An organization bankrolled by the notorious Koch Brothers is arguing that predatory payday lenders should be allowed to take advantage of our men and women in uniform.
The Obama administration last month expanded the Military Lending Act (MLA) to protect service members from predatory lending practices after reports that many of them paid up to 700% interest for the life of their loans. The MLA was enacted in 2006, but lenders found loopholes to circumvent the law and charge interest rates in the triple digits. The change redefines the kinds of loans that fall under the MLA, which caps the interest service members and their families pay at 36%.
But the Koch Brothers-funded conservative think-tank Mercatus Center at George Mason University said there shouldn’t be any cap and service members should have to pay the ridiculously high interest rates.
Mercatus Center is one of the brothers’ front organizations that push changes in public policy to benefit big corporations.
Another Koch Brothers-funded group, Concerned Veterans for America (CVA), is promoting a long list of anti-VA, anti-worker proposals that would break this sacred promise and leave veterans out to dry. Led by former Wall Street bank employee and failed Senate candidate Pete Hegseth, CVA has been the driving force behind efforts to dismantle the VA health care system and trim service members’ hard-earned disability and other benefits.

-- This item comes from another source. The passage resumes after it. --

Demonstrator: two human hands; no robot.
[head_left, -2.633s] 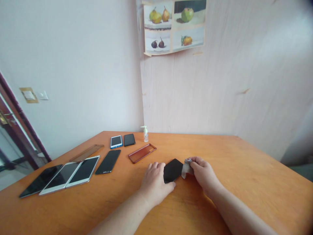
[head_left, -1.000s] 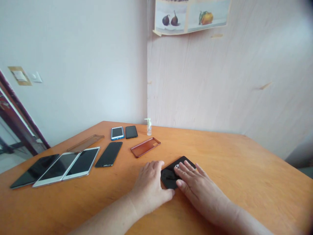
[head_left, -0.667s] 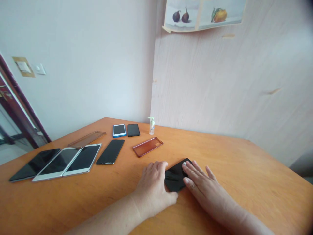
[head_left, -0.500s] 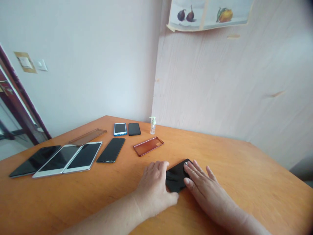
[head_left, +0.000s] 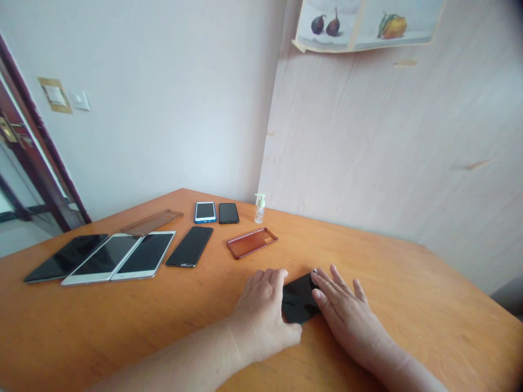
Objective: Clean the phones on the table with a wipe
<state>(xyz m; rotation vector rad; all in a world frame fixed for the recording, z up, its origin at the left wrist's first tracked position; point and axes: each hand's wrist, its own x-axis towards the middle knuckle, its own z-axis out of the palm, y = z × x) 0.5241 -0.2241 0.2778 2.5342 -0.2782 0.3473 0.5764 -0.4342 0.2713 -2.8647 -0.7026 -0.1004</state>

Unlike veterans groups whose mission is to provide critical services to veterans across America, CVA seems only to be concerned with promoting the Koch Brothers’ radical political agenda in Washington, D.C. In exchange for the millions in funding they’ve received from the groups associated with the infamous anti-government billionaires, they are also waging a campaign to reform Social Security and Medicare which veterans and their families heavily rely on, and government spending overall. In Koch-speak, “reform” means “cut relentlessly and put the rest toward tax breaks for the wealthy.”